PROBLEM REQUIREMENTS = Without the images, write out all of the following entries exactly.

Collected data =
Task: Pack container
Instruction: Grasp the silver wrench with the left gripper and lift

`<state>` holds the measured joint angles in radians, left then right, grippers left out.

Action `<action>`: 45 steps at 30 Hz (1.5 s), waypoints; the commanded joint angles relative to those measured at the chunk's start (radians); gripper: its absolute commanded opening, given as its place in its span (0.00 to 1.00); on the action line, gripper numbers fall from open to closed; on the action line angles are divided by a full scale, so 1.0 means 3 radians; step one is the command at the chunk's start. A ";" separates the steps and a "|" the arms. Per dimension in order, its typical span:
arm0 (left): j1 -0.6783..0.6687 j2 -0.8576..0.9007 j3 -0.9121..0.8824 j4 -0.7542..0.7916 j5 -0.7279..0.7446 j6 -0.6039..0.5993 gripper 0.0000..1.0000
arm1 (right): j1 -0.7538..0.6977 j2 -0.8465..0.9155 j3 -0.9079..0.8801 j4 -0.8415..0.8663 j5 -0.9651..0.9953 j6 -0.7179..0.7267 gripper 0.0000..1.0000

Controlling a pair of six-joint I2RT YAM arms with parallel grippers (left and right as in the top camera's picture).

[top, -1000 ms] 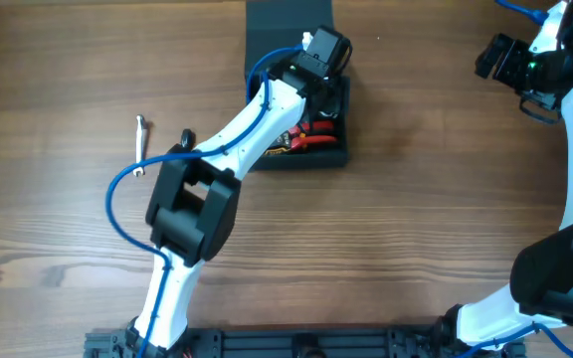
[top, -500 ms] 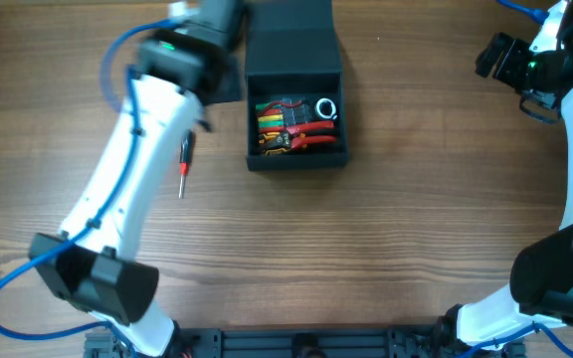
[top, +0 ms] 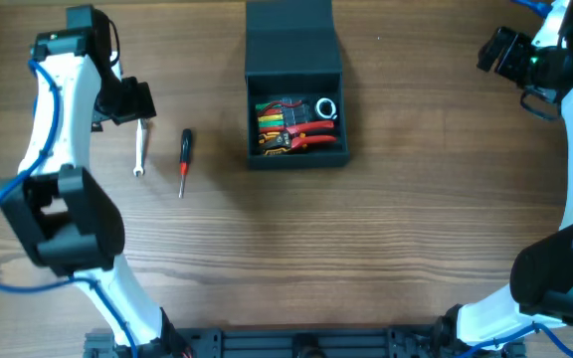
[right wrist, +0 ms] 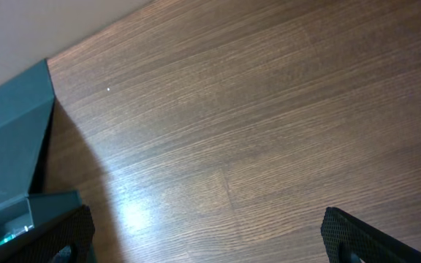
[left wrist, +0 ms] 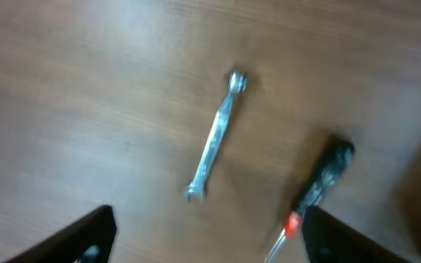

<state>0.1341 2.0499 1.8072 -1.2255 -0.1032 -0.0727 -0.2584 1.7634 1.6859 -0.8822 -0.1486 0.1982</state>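
The dark container (top: 296,157) stands at the table's back centre with its flap lid open, holding red, yellow and green tools and a small ring. Its teal lid also shows in the right wrist view (right wrist: 6,153). A small silver wrench (top: 139,151) and a black-and-red screwdriver (top: 183,161) lie on the wood left of it. Both show in the left wrist view, wrench (left wrist: 215,136) and screwdriver (left wrist: 313,191). My left gripper (top: 127,102) hovers above the wrench, open and empty (left wrist: 210,245). My right gripper (top: 500,55) is open and empty at the far right (right wrist: 210,241).
The table's back edge meets a pale wall (right wrist: 20,29) just behind the container. A dark rail (top: 296,343) runs along the table's front edge between the arm bases.
My left arm has swung from over the container to the far left, above the wrench. A screwdriver now lies on the table beside the wrench. The right arm has not moved.
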 commanded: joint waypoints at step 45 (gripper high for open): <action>0.0028 0.0792 -0.0215 0.0807 0.0117 0.0741 0.47 | -0.0011 0.0045 0.0001 -0.0146 0.0048 0.0039 1.00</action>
<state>0.1379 2.2742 1.7924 -0.9829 -0.0940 0.1589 -0.2584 1.7634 1.6859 -0.9207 -0.1486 0.1982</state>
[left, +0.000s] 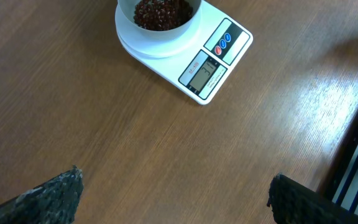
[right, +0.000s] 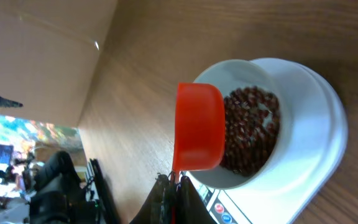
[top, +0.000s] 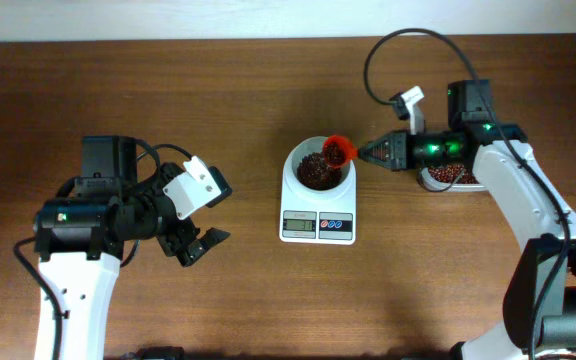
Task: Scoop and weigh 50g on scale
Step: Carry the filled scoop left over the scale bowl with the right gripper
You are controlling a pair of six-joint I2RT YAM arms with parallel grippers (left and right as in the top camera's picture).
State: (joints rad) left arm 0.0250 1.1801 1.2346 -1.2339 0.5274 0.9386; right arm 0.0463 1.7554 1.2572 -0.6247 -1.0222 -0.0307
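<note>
**Right arm:** reaches from the table's right edge toward the centre, forearm level and wrist turned sideways. The right gripper [top: 363,152] has its fingers [right: 174,200] pressed together, pinching the handle of a red scoop [top: 338,150].

**Red scoop:** its cup hangs over the near-right rim of the bowl [top: 294,160], tipped on its side.

**Beans [top: 315,171]:** a dark red-brown heap lying in the white bowl.

**Scale [top: 317,226]:** at the table's centre, bowl on top. The display and the red and blue buttons face the robot.

**Left arm:** bent, well apart to the left of the scale. The left gripper [top: 218,212] has its fingers spread wide over bare wooden table [top: 248,300], holding nothing.

**Tub [top: 454,177]:** holds more beans and is partly hidden under the right arm.
</note>
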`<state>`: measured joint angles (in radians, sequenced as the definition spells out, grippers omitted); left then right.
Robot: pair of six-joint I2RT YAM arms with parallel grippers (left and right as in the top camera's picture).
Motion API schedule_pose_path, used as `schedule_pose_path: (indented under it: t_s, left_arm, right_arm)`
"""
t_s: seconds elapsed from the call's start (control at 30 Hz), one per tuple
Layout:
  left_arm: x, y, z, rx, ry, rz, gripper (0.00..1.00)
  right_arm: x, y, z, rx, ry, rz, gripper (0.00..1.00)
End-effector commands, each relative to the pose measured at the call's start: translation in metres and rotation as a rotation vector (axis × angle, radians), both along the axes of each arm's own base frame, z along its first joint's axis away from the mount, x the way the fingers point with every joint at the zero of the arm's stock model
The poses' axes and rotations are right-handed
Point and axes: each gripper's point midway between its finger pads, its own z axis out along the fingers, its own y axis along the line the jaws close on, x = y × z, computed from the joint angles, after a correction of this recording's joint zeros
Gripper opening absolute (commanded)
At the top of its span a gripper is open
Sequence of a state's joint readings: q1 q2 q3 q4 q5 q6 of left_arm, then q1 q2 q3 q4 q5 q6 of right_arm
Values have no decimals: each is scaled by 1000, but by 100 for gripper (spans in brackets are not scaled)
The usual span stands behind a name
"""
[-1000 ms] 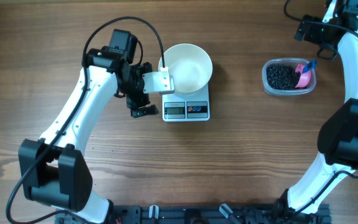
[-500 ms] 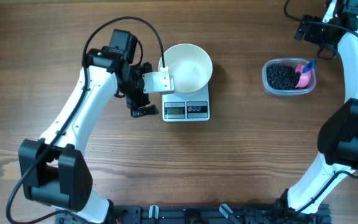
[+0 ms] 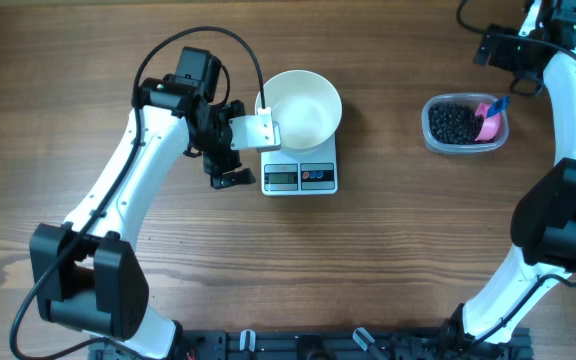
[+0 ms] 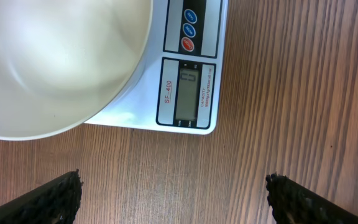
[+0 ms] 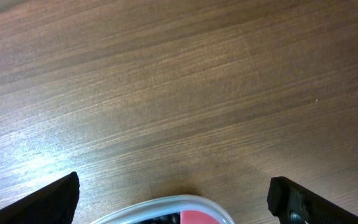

RESPONSE TO THE TASK =
Task: Pack container
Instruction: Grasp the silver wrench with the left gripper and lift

`<state>` holds the measured joint angles in radians, left then right, grippers left out.

Action `<action>`: 45 steps at 30 Hz (1.5 s), waypoints; the commanded joint angles relative to those measured at the chunk's start (radians); gripper: its absolute commanded opening, given as its place in its span (0.00 to 1.00); on the action line, gripper numbers fall from open to closed; on the action line angles are divided by a full scale, so 1.0 means 3 radians; step one is the command at the chunk's start. A ";" separates the steps and a "|" the arms. Per dimension in order, its typical span:
arm0 (left): j1 -0.6783..0.6687 j2 -0.8576..0.9007 j3 -0.9121..0.8824 j4 -0.7542..0.7916 j5 -0.7279..0.7446 j6 -0.6039..0.5993 gripper 0.0000..1.0000
arm1 (right): j1 -0.7538..0.6977 j2 -0.8465..0.9155 j3 -0.9079..0.8801 j4 -0.8415..0.8663 j5 -0.9651..0.9953 j6 -0.7179..0.7267 gripper 0.0000..1.0000

Controlling a pair of six-joint I2RT YAM arms with parallel grippers (left and right as in the top camera's picture).

[top, -1000 ms] 
[top, -500 ms] 
[top, +0 ms] 
[right wrist, +0 ms] 
[left wrist, +0 ms] 

<state>0.1341 2.0499 1.8072 -1.2255 -0.1032 -0.0727 -0.2584 1.7634 1.6859 -0.8822 -0.1486 0.1982</state>
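The dark container (top: 296,157) stands at the table's back centre with its flap lid open, holding red, yellow and green tools and a small ring. Its teal lid also shows in the right wrist view (right wrist: 6,153). A small silver wrench (top: 139,151) and a black-and-red screwdriver (top: 183,161) lie on the wood left of it. Both show in the left wrist view, wrench (left wrist: 215,136) and screwdriver (left wrist: 313,191). My left gripper (top: 127,102) hovers above the wrench, open and empty (left wrist: 210,245). My right gripper (top: 500,55) is open and empty at the far right (right wrist: 210,241).
The table's back edge meets a pale wall (right wrist: 20,29) just behind the container. A dark rail (top: 296,343) runs along the table's front edge between the arm bases.
My left arm has swung from over the container to the far left, above the wrench. A screwdriver now lies on the table beside the wrench. The right arm has not moved.
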 commanded: joint waypoints at step 45 (gripper high for open): <action>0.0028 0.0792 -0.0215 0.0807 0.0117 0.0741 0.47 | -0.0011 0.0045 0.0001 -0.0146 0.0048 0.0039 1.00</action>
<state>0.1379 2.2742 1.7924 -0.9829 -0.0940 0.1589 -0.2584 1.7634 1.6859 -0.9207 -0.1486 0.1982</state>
[left, +0.000s] 
[right, +0.000s] 
[top, +0.000s] 
Task: Scoop and weigh 50g on scale
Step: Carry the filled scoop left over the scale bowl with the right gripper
You are controlling a pair of six-joint I2RT YAM arms with parallel grippers (left and right as in the top camera's picture).
State: (joints rad) left arm 0.0250 1.1801 1.2346 -1.2339 0.5274 0.9386; right arm 0.0463 1.7554 1.2572 -0.6247 -1.0222 -0.0307
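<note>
**Right arm:** reaches from the table's right edge toward the centre, forearm level and wrist turned sideways. The right gripper [top: 363,152] has its fingers [right: 174,200] pressed together, pinching the handle of a red scoop [top: 338,150].

**Red scoop:** its cup hangs over the near-right rim of the bowl [top: 294,160], tipped on its side.

**Beans [top: 315,171]:** a dark red-brown heap lying in the white bowl.

**Scale [top: 317,226]:** at the table's centre, bowl on top. The display and the red and blue buttons face the robot.

**Left arm:** bent, well apart to the left of the scale. The left gripper [top: 218,212] has its fingers spread wide over bare wooden table [top: 248,300], holding nothing.

**Tub [top: 454,177]:** holds more beans and is partly hidden under the right arm.
</note>
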`<state>`: measured joint angles (in radians, sequenced as the definition spells out, grippers omitted); left then right.
Robot: pair of six-joint I2RT YAM arms with parallel grippers (left and right as in the top camera's picture).
Motion API schedule_pose_path, used as `schedule_pose_path: (indented under it: t_s, left_arm, right_arm)`
"""
t_s: seconds elapsed from the call's start (control at 30 Hz), one per tuple
Layout:
  left_arm: x, y, z, rx, ry, rz, gripper (0.00..1.00)
  right_arm: x, y, z, rx, ry, rz, gripper (0.00..1.00)
End-effector commands, each relative to the pose measured at the call's start: translation in metres and rotation as a rotation vector (axis × angle, radians), both along the axes of each arm's own base frame, z along its first joint's axis away from the mount, x the way the fingers point with every joint at the zero of the arm's stock model
The poses' axes and rotations are right-handed
Point and axes: each gripper's point midway between its finger pads, its own z axis out along the fingers, its own y axis along the line the jaws close on, x = y × z, computed from the joint angles, after a correction of this recording's joint zeros
Gripper opening absolute (commanded)
At the top of its span a gripper is open
Sequence of a state's joint readings: q1 q2 q3 q4 q5 q6 of left_arm, then q1 q2 q3 q4 q5 q6 of right_arm
Values have no decimals: each is scaled by 1000, but by 100 for gripper (spans in brackets are not scaled)
The usual span stands behind a name
"""
[-1000 ms] 
[-500 ms] 
[+0 ms] 
[+0 ms] 
[+0 ms] 

That concludes the output.